All of the entries below should be printed exactly; the pictures are to be left out.

**DATASET CONTENT:**
====

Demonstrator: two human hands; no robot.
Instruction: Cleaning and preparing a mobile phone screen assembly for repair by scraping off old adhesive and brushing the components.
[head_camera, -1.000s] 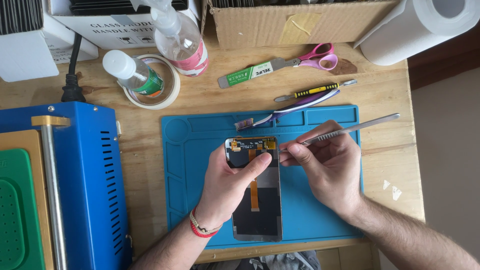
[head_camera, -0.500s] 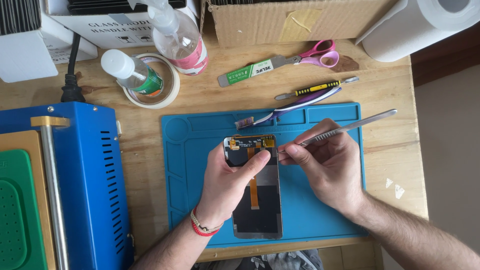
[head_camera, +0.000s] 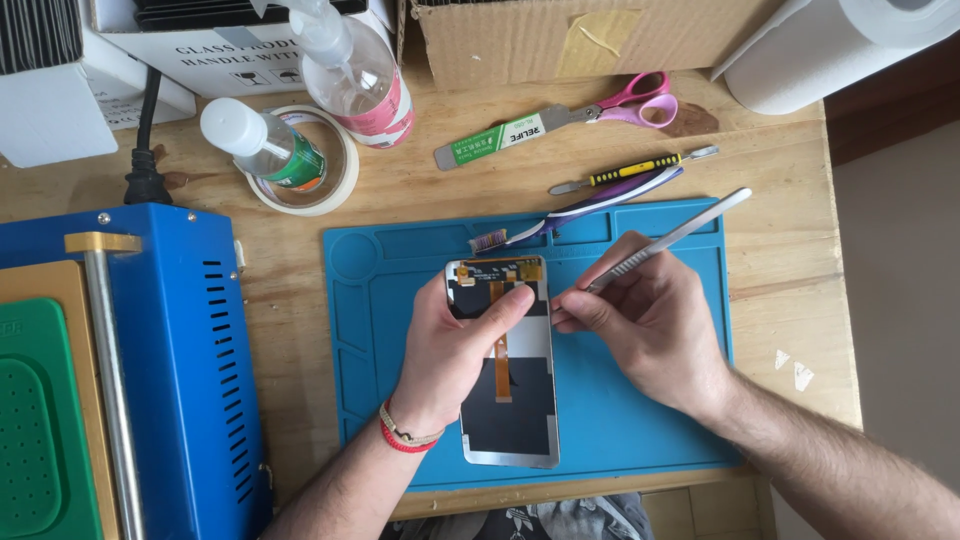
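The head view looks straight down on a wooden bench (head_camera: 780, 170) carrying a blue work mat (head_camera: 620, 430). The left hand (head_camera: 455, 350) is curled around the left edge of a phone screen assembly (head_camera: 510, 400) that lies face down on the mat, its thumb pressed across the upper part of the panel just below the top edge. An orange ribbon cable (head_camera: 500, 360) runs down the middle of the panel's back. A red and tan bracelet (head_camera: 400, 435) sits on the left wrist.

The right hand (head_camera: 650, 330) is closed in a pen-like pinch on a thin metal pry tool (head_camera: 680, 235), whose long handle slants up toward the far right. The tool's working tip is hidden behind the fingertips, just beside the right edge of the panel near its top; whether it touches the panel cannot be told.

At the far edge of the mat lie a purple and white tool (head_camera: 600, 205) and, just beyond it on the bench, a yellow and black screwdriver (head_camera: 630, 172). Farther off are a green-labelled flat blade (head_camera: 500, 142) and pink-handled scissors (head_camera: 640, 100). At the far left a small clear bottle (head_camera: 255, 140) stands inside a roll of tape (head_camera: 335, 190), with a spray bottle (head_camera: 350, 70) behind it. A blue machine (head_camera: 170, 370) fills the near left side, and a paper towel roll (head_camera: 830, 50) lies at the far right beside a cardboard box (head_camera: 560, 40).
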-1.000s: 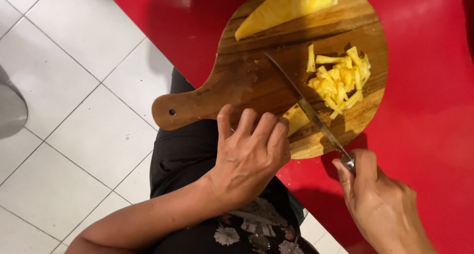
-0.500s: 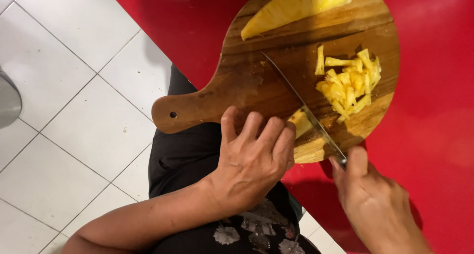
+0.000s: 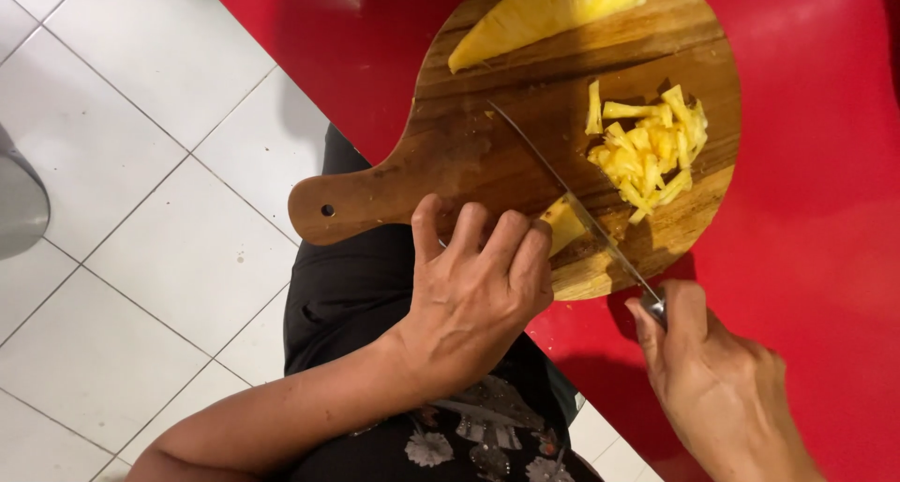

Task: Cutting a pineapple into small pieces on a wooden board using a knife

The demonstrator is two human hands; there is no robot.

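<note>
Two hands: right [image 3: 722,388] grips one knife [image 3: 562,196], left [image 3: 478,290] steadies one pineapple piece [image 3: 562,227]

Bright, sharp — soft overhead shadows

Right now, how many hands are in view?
2: the left hand presses a pineapple piece on the cutting board; the right hand holds the knife.

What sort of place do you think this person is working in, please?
Probably a home kitchen or dining spot: a round wooden cutting board with cut pineapple pieces lies on a red table, above a white tiled floor.
</note>
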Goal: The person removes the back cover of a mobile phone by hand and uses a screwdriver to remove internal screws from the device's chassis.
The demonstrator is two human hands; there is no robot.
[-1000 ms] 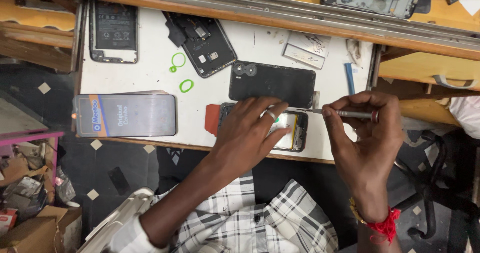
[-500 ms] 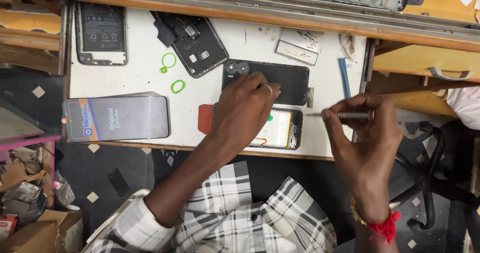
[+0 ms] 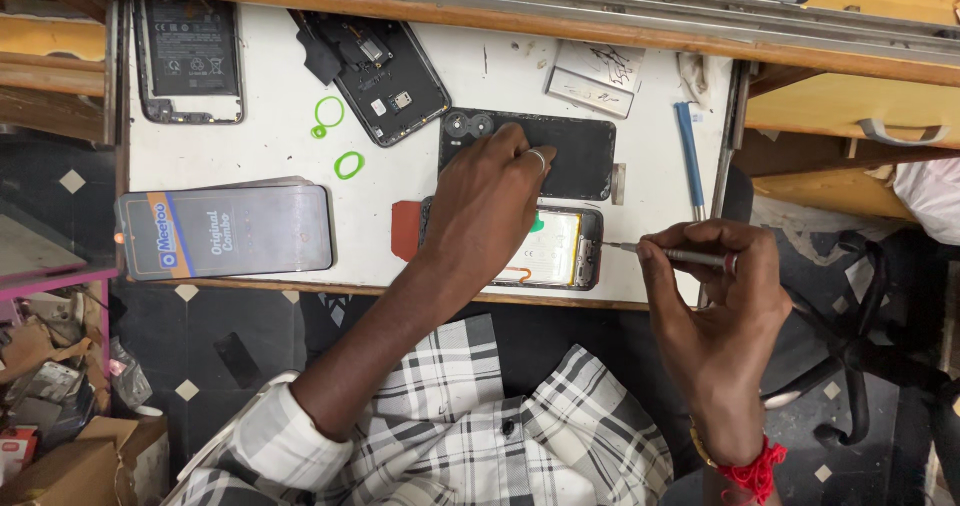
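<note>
An opened phone [image 3: 560,249] with its battery showing lies near the front edge of a white work table [image 3: 270,156]. My left hand [image 3: 490,201] rests across it, fingertips reaching onto a black back cover [image 3: 575,154] just behind. My right hand [image 3: 715,286] grips a thin metal screwdriver [image 3: 675,257], whose tip points at the phone's right end.
A new display in a printed film [image 3: 225,231] lies at the left. Behind it are a phone frame with battery [image 3: 190,58], another stripped phone [image 3: 385,78], two green rings [image 3: 340,141], a blue tool [image 3: 688,156], and small plates [image 3: 590,78]. A red pick [image 3: 405,230] sits beside the phone.
My left hand has slid from the opened phone up towards the black back cover. The screwdriver tip stays at the phone's right end.
</note>
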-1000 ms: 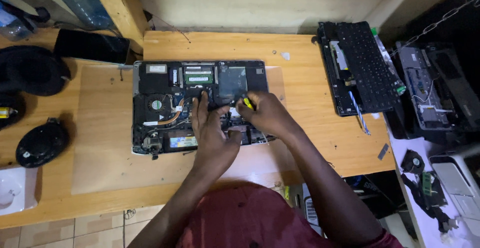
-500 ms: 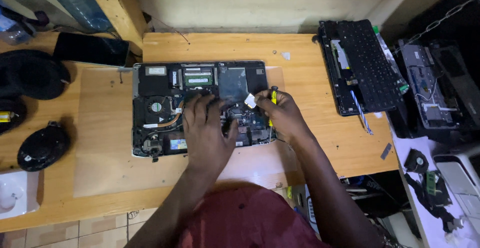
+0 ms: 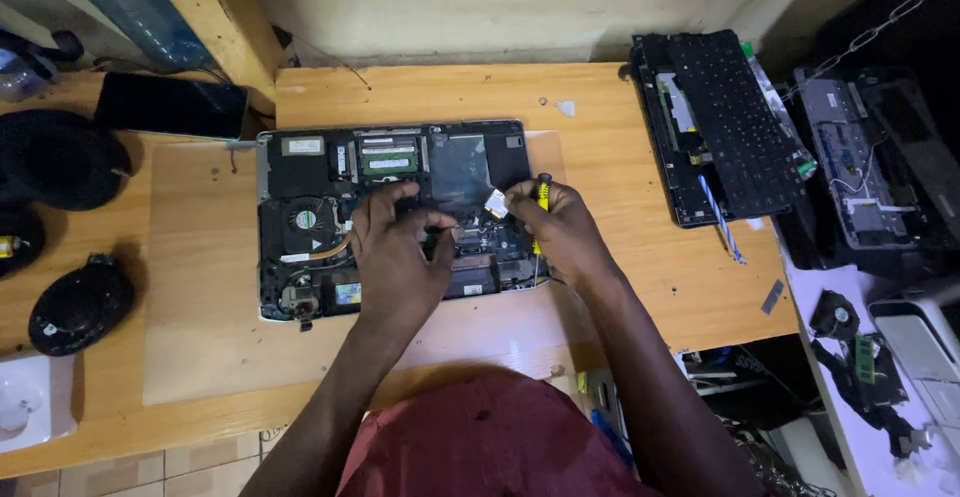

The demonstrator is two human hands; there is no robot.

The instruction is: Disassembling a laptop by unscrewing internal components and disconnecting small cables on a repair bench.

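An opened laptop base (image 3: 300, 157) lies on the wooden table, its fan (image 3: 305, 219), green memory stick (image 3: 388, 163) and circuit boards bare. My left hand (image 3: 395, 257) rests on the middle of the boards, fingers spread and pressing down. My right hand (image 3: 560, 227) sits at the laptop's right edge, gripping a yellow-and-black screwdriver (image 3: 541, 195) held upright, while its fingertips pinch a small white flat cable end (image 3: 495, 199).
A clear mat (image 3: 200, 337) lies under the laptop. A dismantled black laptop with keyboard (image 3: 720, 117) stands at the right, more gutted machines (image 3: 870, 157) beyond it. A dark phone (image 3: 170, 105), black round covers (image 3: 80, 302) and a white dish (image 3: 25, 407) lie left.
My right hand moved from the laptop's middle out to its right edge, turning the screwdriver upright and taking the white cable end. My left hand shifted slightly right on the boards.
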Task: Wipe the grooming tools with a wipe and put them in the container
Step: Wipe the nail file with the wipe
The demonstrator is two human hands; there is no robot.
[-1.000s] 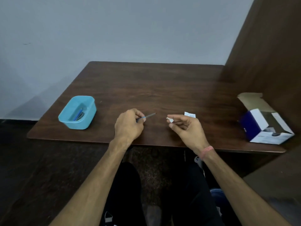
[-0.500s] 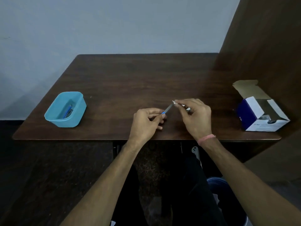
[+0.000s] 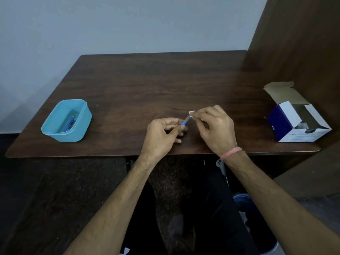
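Blue at its handle and grey along its blade, the slim grooming tool (image 3: 185, 120) sits pinched between the thumb and curled fingers of our left hand (image 3: 161, 137), tilted up and to the right. Our right hand (image 3: 214, 127) is closed on a small white wipe (image 3: 191, 113), pressing it around the tool's far tip. Compared with half a second ago the two hands keep almost the same pose over the front of the wooden table (image 3: 147, 85), the wipe still at the tip. Well off to our left stands the light blue container (image 3: 67, 120), with other tools already lying inside. An open cardboard box (image 3: 298, 122) rests at the right edge.
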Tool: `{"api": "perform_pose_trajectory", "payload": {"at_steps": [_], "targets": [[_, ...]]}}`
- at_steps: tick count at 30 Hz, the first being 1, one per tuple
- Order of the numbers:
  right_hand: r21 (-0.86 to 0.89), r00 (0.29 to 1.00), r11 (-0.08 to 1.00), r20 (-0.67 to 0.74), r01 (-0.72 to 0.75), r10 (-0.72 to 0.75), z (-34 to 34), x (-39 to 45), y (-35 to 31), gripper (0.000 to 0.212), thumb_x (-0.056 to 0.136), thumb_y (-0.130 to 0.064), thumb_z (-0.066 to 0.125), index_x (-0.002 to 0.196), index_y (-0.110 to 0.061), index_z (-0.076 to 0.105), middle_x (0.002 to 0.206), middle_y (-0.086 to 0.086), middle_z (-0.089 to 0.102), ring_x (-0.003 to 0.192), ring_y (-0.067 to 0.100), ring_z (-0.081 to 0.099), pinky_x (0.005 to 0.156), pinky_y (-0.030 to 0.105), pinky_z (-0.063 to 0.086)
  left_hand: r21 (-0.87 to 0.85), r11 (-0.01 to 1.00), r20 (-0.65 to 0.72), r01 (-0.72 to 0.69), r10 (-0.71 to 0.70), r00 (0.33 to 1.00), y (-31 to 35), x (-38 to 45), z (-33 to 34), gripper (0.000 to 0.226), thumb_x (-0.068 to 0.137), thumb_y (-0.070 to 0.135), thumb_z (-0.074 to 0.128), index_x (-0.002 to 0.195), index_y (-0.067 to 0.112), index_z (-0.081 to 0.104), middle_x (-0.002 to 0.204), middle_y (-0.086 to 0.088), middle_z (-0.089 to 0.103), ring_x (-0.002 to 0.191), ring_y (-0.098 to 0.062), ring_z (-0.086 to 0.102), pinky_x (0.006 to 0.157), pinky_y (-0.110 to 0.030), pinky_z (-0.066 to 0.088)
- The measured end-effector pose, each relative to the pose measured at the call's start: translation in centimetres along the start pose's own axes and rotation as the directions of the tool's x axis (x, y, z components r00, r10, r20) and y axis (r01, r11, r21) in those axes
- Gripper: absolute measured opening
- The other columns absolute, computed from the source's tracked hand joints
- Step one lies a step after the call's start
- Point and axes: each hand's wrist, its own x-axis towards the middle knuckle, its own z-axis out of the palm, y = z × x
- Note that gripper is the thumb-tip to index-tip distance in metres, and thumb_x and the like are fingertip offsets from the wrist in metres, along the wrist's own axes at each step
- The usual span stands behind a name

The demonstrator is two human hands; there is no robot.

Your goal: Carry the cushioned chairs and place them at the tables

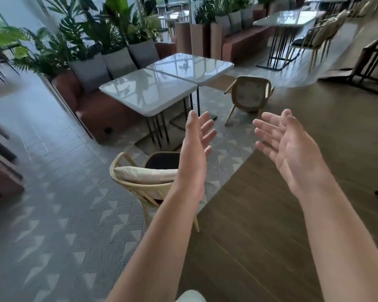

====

**EXERCISE SOLUTION:**
Demonstrator: two human hands; no robot.
Instruction: Cleaning and preparing a mobile phone screen assembly for repair by scraping off old adhesive and brushing the components.
[head_camera, -1.000s] 
[head_camera, -0.500s] 
[head_camera, +0.000s] 
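The head view looks straight down on a wooden bench (head_camera: 780, 170) carrying a blue work mat (head_camera: 620, 430). The left hand (head_camera: 455, 350) is curled around the left edge of a phone screen assembly (head_camera: 510, 400) that lies face down on the mat, its thumb pressed across the upper part of the panel just below the top edge. An orange ribbon cable (head_camera: 500, 360) runs down the middle of the panel's back. A red and tan bracelet (head_camera: 400, 435) sits on the left wrist.

The right hand (head_camera: 650, 330) is closed in a pen-like pinch on a thin metal pry tool (head_camera: 680, 235), whose long handle slants up toward the far right. The tool's working tip is hidden behind the fingertips, just beside the right edge of the panel near its top; whether it touches the panel cannot be told.

At the far edge of the mat lie a purple and white tool (head_camera: 600, 205) and, just beyond it on the bench, a yellow and black screwdriver (head_camera: 630, 172). Farther off are a green-labelled flat blade (head_camera: 500, 142) and pink-handled scissors (head_camera: 640, 100). At the far left a small clear bottle (head_camera: 255, 140) stands inside a roll of tape (head_camera: 335, 190), with a spray bottle (head_camera: 350, 70) behind it. A blue machine (head_camera: 170, 370) fills the near left side, and a paper towel roll (head_camera: 830, 50) lies at the far right beside a cardboard box (head_camera: 560, 40).
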-1.000s: 
-0.500s: 
+0.000s: 

Task: Cutting a pineapple into small pieces on a wooden board using a knife

The demonstrator is two human hands; there is no robot.

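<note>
Two hands: right [image 3: 722,388] grips one knife [image 3: 562,196], left [image 3: 478,290] steadies one pineapple piece [image 3: 562,227]

Bright, sharp — soft overhead shadows

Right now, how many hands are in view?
2: the left hand presses a pineapple piece on the cutting board; the right hand holds the knife.

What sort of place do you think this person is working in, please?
Probably a home kitchen or dining spot: a round wooden cutting board with cut pineapple pieces lies on a red table, above a white tiled floor.
</note>
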Goal: The person removes the back cover of a mobile phone by hand and uses a screwdriver to remove internal screws from the device's chassis.
The demonstrator is two human hands; there is no robot.
[-1000 ms] 
[-500 ms] 
[+0 ms] 
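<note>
An opened phone [image 3: 560,249] with its battery showing lies near the front edge of a white work table [image 3: 270,156]. My left hand [image 3: 490,201] rests across it, fingertips reaching onto a black back cover [image 3: 575,154] just behind. My right hand [image 3: 715,286] grips a thin metal screwdriver [image 3: 675,257], whose tip points at the phone's right end.
A new display in a printed film [image 3: 225,231] lies at the left. Behind it are a phone frame with battery [image 3: 190,58], another stripped phone [image 3: 385,78], two green rings [image 3: 340,141], a blue tool [image 3: 688,156], and small plates [image 3: 590,78]. A red pick [image 3: 405,230] sits beside the phone.
My left hand has slid from the opened phone up towards the black back cover. The screwdriver tip stays at the phone's right end.
</note>
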-1000 ms: 
-500 ms: 
+0 ms: 

The demonstrator is two human hands; there is no robot.

The instruction is: Disassembling a laptop by unscrewing internal components and disconnecting small cables on a repair bench.

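An opened laptop base (image 3: 300, 157) lies on the wooden table, its fan (image 3: 305, 219), green memory stick (image 3: 388, 163) and circuit boards bare. My left hand (image 3: 395, 257) rests on the middle of the boards, fingers spread and pressing down. My right hand (image 3: 560, 227) sits at the laptop's right edge, gripping a yellow-and-black screwdriver (image 3: 541, 195) held upright, while its fingertips pinch a small white flat cable end (image 3: 495, 199).
A clear mat (image 3: 200, 337) lies under the laptop. A dismantled black laptop with keyboard (image 3: 720, 117) stands at the right, more gutted machines (image 3: 870, 157) beyond it. A dark phone (image 3: 170, 105), black round covers (image 3: 80, 302) and a white dish (image 3: 25, 407) lie left.
My right hand moved from the laptop's middle out to its right edge, turning the screwdriver upright and taking the white cable end. My left hand shifted slightly right on the boards.
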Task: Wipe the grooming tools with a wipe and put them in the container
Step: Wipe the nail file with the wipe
The demonstrator is two human hands; there is no robot.
[-1.000s] 
[-0.500s] 
[+0.000s] 
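Blue at its handle and grey along its blade, the slim grooming tool (image 3: 185, 120) sits pinched between the thumb and curled fingers of our left hand (image 3: 161, 137), tilted up and to the right. Our right hand (image 3: 214, 127) is closed on a small white wipe (image 3: 191, 113), pressing it around the tool's far tip. Compared with half a second ago the two hands keep almost the same pose over the front of the wooden table (image 3: 147, 85), the wipe still at the tip. Well off to our left stands the light blue container (image 3: 67, 120), with other tools already lying inside. An open cardboard box (image 3: 298, 122) rests at the right edge.
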Tool: `{"api": "perform_pose_trajectory", "payload": {"at_steps": [_], "targets": [[_, ...]]}}`
- at_steps: tick count at 30 Hz, the first being 1, one per tuple
- Order of the numbers:
  right_hand: r21 (-0.86 to 0.89), r00 (0.29 to 1.00), r11 (-0.08 to 1.00), r20 (-0.67 to 0.74), r01 (-0.72 to 0.75), r10 (-0.72 to 0.75), z (-34 to 34), x (-39 to 45), y (-35 to 31), gripper (0.000 to 0.212), thumb_x (-0.056 to 0.136), thumb_y (-0.130 to 0.064), thumb_z (-0.066 to 0.125), index_x (-0.002 to 0.196), index_y (-0.110 to 0.061), index_z (-0.076 to 0.105), middle_x (0.002 to 0.206), middle_y (-0.086 to 0.086), middle_z (-0.089 to 0.102), ring_x (-0.003 to 0.192), ring_y (-0.067 to 0.100), ring_z (-0.081 to 0.099), pinky_x (0.005 to 0.156), pinky_y (-0.030 to 0.105), pinky_z (-0.063 to 0.086)
  left_hand: r21 (-0.87 to 0.85), r11 (-0.01 to 1.00), r20 (-0.65 to 0.72), r01 (-0.72 to 0.69), r10 (-0.71 to 0.70), r00 (0.33 to 1.00), y (-31 to 35), x (-38 to 45), z (-33 to 34), gripper (0.000 to 0.226), thumb_x (-0.068 to 0.137), thumb_y (-0.070 to 0.135), thumb_z (-0.074 to 0.128), index_x (-0.002 to 0.195), index_y (-0.067 to 0.112), index_z (-0.081 to 0.104), middle_x (-0.002 to 0.204), middle_y (-0.086 to 0.088), middle_z (-0.089 to 0.103), ring_x (-0.002 to 0.191), ring_y (-0.098 to 0.062), ring_z (-0.086 to 0.102), pinky_x (0.006 to 0.157), pinky_y (-0.110 to 0.030), pinky_z (-0.066 to 0.088)
- The measured end-effector pose, each relative to the pose measured at the call's start: translation in centimetres along the start pose's own axes and rotation as the directions of the tool's x axis (x, y, z components r00, r10, r20) and y axis (r01, r11, r21) in those axes
- Gripper: absolute measured opening
- The other columns absolute, computed from the source's tracked hand joints
- Step one lies a step after the call's start
- Point and axes: each hand's wrist, its own x-axis towards the middle knuckle, its own z-axis out of the palm, y = z × x
- Note that gripper is the thumb-tip to index-tip distance in metres, and thumb_x and the like are fingertip offsets from the wrist in metres, along the wrist's own axes at each step
- The usual span stands behind a name

The demonstrator is two human hands; there is no robot.

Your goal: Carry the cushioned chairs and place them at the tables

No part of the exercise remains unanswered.